Kelly Rosa, de 40 anos, dona de uma empresa que faz eventos em Várzea Paulista, no estado de São Paulo, também passou por uma situação traumatizante. Ela viajou com o marido, a filha e amigos para Capitólio neste final de semana e estava muito próximo ao cânion na hora do acidente.
“Estávamos na lateral (da rocha), chegamos no local do acidente uns dez minutos depois do ocorrido. Antes do cânion há uma parada chamada “Lagoa Azul” (um tipo de pier com serviços) e nosso lancheiro não queria parar porque era um lugar muito cheio. Meu marido, porém, ficou com muita vontade de ir ao banheiro, e pediu que ele parasse. Graças a Deus fizemos essa pausa de 15 minutos, ou estaríamos no lugar no momento exato em que tudo aconteceu”, lembra.
Ela conta ainda que, ao chegar ao local, notou que as lanchas estavam muito recuadas. Um jet ski – que parecia de fiscalização – estava com um menino sangrando a bordo.

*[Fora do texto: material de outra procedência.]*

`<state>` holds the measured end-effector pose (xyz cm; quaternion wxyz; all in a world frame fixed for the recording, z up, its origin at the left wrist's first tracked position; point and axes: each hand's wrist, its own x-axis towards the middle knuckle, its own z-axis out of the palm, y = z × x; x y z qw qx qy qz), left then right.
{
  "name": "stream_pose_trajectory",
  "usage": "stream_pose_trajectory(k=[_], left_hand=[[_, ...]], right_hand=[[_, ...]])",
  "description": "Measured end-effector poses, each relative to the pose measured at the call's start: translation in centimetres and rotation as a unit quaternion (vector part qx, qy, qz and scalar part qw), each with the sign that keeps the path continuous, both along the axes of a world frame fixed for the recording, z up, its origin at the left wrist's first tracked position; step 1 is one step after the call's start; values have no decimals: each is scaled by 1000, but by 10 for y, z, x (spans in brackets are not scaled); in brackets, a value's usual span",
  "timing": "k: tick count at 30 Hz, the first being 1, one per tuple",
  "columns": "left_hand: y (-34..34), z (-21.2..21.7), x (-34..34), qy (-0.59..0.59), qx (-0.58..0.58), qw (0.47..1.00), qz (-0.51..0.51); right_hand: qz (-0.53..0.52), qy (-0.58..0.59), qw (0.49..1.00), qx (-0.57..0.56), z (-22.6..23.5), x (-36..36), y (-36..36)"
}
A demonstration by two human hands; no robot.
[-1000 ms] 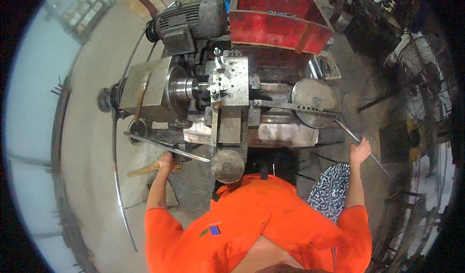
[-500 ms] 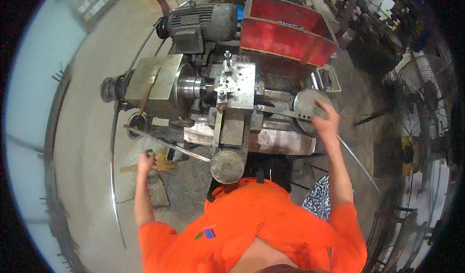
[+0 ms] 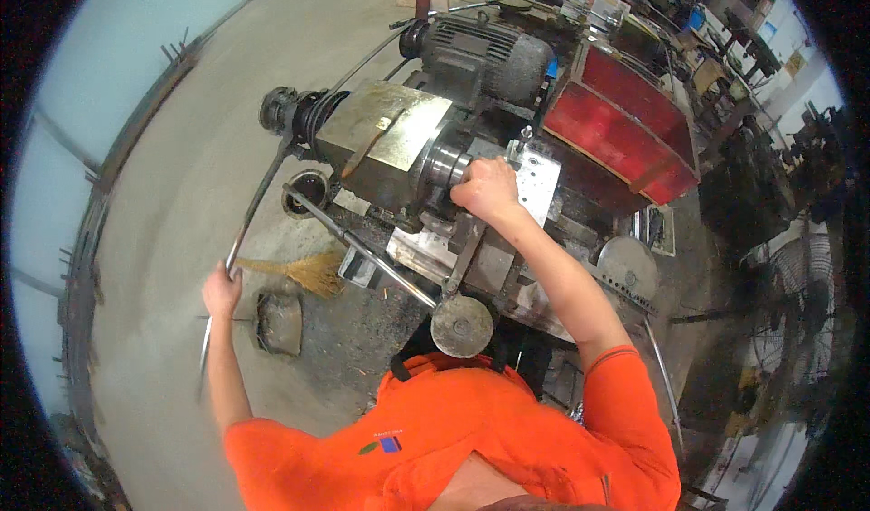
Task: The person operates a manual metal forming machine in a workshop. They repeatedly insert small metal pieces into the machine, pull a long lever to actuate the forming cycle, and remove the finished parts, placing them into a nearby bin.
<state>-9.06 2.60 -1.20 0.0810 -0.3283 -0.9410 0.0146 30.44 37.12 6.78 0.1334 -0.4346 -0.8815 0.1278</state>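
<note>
Head view: 2 hands wide apart, 1 beside the spindle

My left hand [image 3: 222,291] is wrapped around the long metal rod [image 3: 242,242] running down from the machine's left end. If it works the drive, a slip could set things turning. Nearby on the floor are a squarish pan [image 3: 278,325] and a round pot [image 3: 313,185], contents unclear. The spindle [image 3: 444,165] juts from the right face of the headstock [image 3: 408,123]. My right hand [image 3: 488,188] covers the gap between it and the tool block [image 3: 541,180], fingers bent; I cannot tell whether they grasp anything. Were the spindle to spin, they could be caught. By the machine's far edge, the red box [image 3: 589,112] hides its bottom; toward the right end, a pale tray [image 3: 671,230] holds shiny metal pieces.
</note>
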Motion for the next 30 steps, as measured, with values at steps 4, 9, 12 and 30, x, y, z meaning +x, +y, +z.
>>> stream_pose_trajectory(k=[4,9,12,30], left_hand=[[7,-7,-66,-83,-19,993,76],[24,11,-47,-85,1,991,98],[20,3,-18,-62,29,992,108],[15,9,121,-41,80,993,74]], right_hand=[[-2,2,1000,-13,-4,1,-1],[1,-10,1000,-4,-4,0,2],[10,-16,1000,-1,-3,1,2],[-6,-111,993,50,15,11,-6]])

“Ele gritava, desesperado, para que não avançássemos. Mas estávamos empolgados dentro da lancha, nem prestamos tanta atenção. Só depois vimos que havia acontecido algo ruim, ainda não imaginávamos a dimensão do acidente”, recorda.
O menino que estava no Jet Ski, ela se lembra, chamava-se Breno, e teve apenas ferimentos leves. Ele foi levado à lancha em que ela estava. Kelly Rosa conta que, logo depois, o menino foi socorrido em outro local, junto à mãe dele.
Uma enfermeira de Várzea Paulista, Jane Freitas, que estava no grupo de Kelly, ajudou outro menino que estava com um estilhaço de vidro na pele. Ao todo, Kelly Rosa acredita ter acompanhado quatro crianças que precisavam de socorro.
“A região sofreu com um período de chuvas de mais de vinte dias. Então, se existe esse risco, o local deveria ter sido isolado. Além disso, não havia sequer um salva-vidas. Conseguimos itens de primeiros socorros com as pessoas que levaram, porque os pilotos de lanchas não os tinham. O local que paramos não contava com coisas básicas como uma prancha (para socorro) ou um colar cervical”, conta.
Kelly Rosa viu pelo menos dez feridos serem retirados do local. Mas diz que, um dia, pensa em retornar ao local para libertar-se do trauma que viveu neste final de semana.
“Talvez assim consiga superar essa sensação de luto”, diz.